到底是荒郊野岭,宋鹤城吻得很克制,亦为了转移注意力,同陶鱼聊起了天。
经历生死一遭,陶鱼情绪爆发过后,眼尾、鼻头红红,脸颊艳艳地窝在宋鹤城怀里。
是宋鹤城起的话头。
此前陶鱼不愿向他敞开心扉,顾及陶鱼诸多不方便言明的隐私,例如:
她为何会画压气机的图纸,为何会如此精通外语,又为何不同于之前,在商场上这般优秀出色
这些细微之处,以宋鹤城的敏锐程度,又怎么会没有察觉。
只是陶鱼不说,宋鹤城亦不问,他尊重她的隐私,体谅她的难处。
而今天,陶鱼终于不再对他设防,向他敞开心扉。
宋鹤城便将之前想说而没说的话,于此刻向陶鱼认真仔细地介绍说明。
他的嗓音依旧低磁好听
“小鱼,让我重新向你介绍我自己。
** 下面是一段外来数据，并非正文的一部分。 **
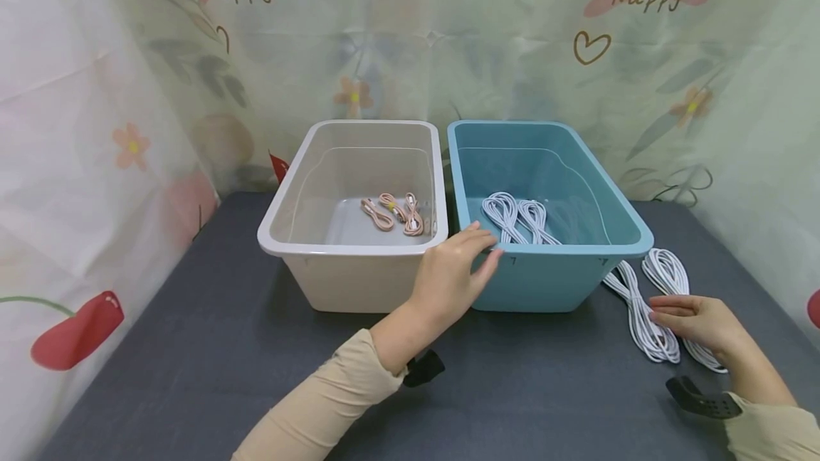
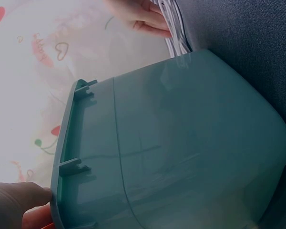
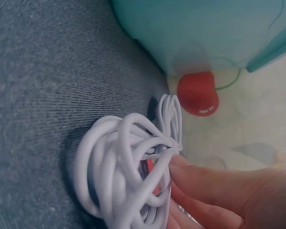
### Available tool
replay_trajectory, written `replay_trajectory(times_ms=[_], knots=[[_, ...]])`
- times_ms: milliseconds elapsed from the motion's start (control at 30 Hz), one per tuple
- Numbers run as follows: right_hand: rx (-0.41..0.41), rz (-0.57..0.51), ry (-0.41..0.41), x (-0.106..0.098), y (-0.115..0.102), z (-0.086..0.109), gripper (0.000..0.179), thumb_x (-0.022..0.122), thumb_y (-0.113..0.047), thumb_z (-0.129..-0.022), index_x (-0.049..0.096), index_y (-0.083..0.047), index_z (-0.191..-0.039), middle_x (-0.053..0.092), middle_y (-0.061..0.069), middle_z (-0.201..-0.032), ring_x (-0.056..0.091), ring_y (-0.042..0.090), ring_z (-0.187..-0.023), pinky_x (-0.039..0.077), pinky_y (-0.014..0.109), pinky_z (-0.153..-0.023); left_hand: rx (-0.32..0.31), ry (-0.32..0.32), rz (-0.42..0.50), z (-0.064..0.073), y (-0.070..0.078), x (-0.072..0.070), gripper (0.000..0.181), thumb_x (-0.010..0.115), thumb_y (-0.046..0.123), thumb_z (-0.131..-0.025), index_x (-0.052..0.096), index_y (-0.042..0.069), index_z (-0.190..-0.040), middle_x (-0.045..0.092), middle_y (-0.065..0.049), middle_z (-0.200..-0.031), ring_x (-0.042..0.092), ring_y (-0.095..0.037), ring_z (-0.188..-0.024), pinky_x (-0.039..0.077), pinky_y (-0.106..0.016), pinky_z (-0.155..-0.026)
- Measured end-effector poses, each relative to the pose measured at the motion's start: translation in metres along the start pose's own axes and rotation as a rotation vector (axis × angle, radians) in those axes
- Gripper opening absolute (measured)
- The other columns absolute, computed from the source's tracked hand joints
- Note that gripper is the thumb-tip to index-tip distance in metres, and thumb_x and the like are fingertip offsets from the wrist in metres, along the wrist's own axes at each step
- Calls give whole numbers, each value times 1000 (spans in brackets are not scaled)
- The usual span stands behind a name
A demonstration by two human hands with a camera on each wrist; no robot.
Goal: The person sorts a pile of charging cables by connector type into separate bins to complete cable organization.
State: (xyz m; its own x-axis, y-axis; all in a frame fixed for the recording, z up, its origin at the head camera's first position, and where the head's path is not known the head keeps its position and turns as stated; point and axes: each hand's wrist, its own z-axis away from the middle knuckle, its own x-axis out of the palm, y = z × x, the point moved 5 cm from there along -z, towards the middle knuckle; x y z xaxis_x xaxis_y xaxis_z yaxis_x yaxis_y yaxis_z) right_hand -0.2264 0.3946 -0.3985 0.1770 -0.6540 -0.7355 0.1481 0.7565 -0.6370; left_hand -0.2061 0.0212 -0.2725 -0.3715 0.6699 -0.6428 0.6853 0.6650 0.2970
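Observation:
Two bundled white cables (image 1: 647, 319) lie on the dark cloth to the right of the blue bin. My right hand (image 1: 695, 319) is over them. In the right wrist view its thumb (image 3: 195, 179) and fingers pinch a looped white cable bundle (image 3: 128, 167), which has a bit of red inside its loops. My left hand (image 1: 451, 269) is at the front left corner of the blue bin (image 1: 544, 279), fingers loosely bent over the rim. In the left wrist view its thumb (image 2: 21, 195) touches the rim; the fingertips are partly hidden.
Two white cable bundles (image 1: 519, 215) lie inside the blue bin. The beige bin (image 1: 359, 279) beside it holds three small pinkish cables (image 1: 393, 212). A patterned curtain (image 1: 397, 34) hangs behind, and dark cloth (image 1: 256, 375) covers the table.

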Motion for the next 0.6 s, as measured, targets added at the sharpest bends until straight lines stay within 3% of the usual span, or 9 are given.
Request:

”
“宋鹤城,男,年龄二十六,大你八岁,身高光脚189厘米,穿鞋190-191厘米”
“曾留洋于德、法、英,主攻高精尖机械研究工程,家中成员有祖父祖母,父母及兄长”
宋鹤城向陶鱼重新介绍着自己,以及家中成员、背景。
乃至他除华国,在海外的资产,宋鹤城都未隐瞒半分,详细告诉了陶鱼。
大致听完,陶鱼一双莹亮的美眸,难掩震惊地看着宋鹤城。
对于宋鹤城家中的背景,她此前有所猜测。
而宋鹤城家中成员,除了宋父和宋鹤城的哥哥没见过,其他人陶鱼都是见过的。